__What this task involves__: Set the whole listing down again exactly as written.

__Source data__:
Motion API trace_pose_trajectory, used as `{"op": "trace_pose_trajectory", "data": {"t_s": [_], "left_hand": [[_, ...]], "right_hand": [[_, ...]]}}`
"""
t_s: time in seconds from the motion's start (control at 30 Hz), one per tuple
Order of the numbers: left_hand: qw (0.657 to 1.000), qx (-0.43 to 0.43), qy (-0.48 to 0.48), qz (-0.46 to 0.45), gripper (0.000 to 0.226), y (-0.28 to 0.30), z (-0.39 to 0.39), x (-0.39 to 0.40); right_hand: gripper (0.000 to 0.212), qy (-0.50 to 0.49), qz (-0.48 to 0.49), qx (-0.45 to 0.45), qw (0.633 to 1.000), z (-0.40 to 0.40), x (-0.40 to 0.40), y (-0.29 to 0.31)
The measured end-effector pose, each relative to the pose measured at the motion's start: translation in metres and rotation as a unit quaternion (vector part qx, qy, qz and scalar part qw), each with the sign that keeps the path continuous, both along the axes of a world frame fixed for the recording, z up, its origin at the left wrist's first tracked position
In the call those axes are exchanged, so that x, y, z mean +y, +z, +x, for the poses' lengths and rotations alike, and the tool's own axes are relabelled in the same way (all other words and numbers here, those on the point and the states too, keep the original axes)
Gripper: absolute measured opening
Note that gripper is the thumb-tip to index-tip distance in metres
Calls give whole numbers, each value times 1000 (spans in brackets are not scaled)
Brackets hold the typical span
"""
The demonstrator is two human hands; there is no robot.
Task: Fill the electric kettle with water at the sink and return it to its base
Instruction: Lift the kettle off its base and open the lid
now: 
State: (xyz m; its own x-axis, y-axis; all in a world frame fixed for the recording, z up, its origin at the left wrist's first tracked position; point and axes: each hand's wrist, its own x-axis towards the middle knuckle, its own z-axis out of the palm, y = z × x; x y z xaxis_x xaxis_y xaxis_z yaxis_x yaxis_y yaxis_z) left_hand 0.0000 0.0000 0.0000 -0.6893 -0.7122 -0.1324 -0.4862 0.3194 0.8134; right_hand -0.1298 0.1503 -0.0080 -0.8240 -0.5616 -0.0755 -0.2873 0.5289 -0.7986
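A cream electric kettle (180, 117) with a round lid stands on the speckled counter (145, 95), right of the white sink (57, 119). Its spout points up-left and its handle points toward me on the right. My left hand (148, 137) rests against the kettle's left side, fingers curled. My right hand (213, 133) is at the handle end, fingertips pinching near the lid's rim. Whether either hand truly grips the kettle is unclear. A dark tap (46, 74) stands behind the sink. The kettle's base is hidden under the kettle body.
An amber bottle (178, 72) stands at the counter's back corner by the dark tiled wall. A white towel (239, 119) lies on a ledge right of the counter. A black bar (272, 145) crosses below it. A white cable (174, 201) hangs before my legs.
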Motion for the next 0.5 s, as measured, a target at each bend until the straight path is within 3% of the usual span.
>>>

__Solved exercise__:
Motion API trace_pose_trajectory, used as `{"op": "trace_pose_trajectory", "data": {"t_s": [_], "left_hand": [[_, ...]], "right_hand": [[_, ...]]}}`
"""
t_s: time in seconds from the motion's start (control at 30 Hz), one per tuple
Order of the numbers: left_hand: qw (0.657 to 1.000), qx (-0.43 to 0.43), qy (-0.48 to 0.48), qz (-0.46 to 0.45), gripper (0.000 to 0.226), y (-0.28 to 0.30), z (-0.39 to 0.39), x (-0.39 to 0.40); right_hand: gripper (0.000 to 0.212), qy (-0.50 to 0.49), qz (-0.48 to 0.49), qx (-0.45 to 0.45), qw (0.633 to 1.000), z (-0.40 to 0.40), x (-0.40 to 0.40), y (-0.29 to 0.31)
The measured end-effector pose, each relative to the pose measured at the motion's start: translation in metres and rotation as a unit quaternion (vector part qx, qy, qz and scalar part qw), each with the sign that keeps the path continuous, both along the axes of a world frame fixed for the recording, z up, its origin at the left wrist's first tracked position
In the call those axes are exchanged, so that x, y, z mean +y, +z, +x, for the poses' lengths and rotations alike, and the tool's own axes are relabelled in the same way (all other words and numbers here, those on the point and the states too, keep the original axes)
Gripper: absolute measured opening
Note that gripper is the thumb-tip to index-tip distance in metres
Calls give whole numbers, each value times 1000 (spans in brackets are not scaled)
Brackets hold the typical span
"""
The demonstrator is two human hands; there is no robot.
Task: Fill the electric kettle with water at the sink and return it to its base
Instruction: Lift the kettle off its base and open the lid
now: 
State: (xyz m; its own x-axis, y-axis; all in a world frame fixed for the recording, z up, its origin at the left wrist's first tracked position; point and axes: each hand's wrist, its own x-axis towards the middle knuckle, its own z-axis out of the palm, y = z × x; x y z xaxis_x xaxis_y xaxis_z yaxis_x yaxis_y yaxis_z) left_hand 0.0000 0.0000 0.0000 -0.6893 -0.7122 -0.1324 -0.4862 0.3194 0.8134; right_hand -0.1298 0.1503 -0.0080 -0.8240 -0.5616 -0.0755 -0.2873 0.5289 -0.7986
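A cream electric kettle (180, 117) with a round lid stands on the speckled counter (145, 95), right of the white sink (57, 119). Its spout points up-left and its handle points toward me on the right. My left hand (148, 137) rests against the kettle's left side, fingers curled. My right hand (213, 133) is at the handle end, fingertips pinching near the lid's rim. Whether either hand truly grips the kettle is unclear. A dark tap (46, 74) stands behind the sink. The kettle's base is hidden under the kettle body.
An amber bottle (178, 72) stands at the counter's back corner by the dark tiled wall. A white towel (239, 119) lies on a ledge right of the counter. A black bar (272, 145) crosses below it. A white cable (174, 201) hangs before my legs.
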Motion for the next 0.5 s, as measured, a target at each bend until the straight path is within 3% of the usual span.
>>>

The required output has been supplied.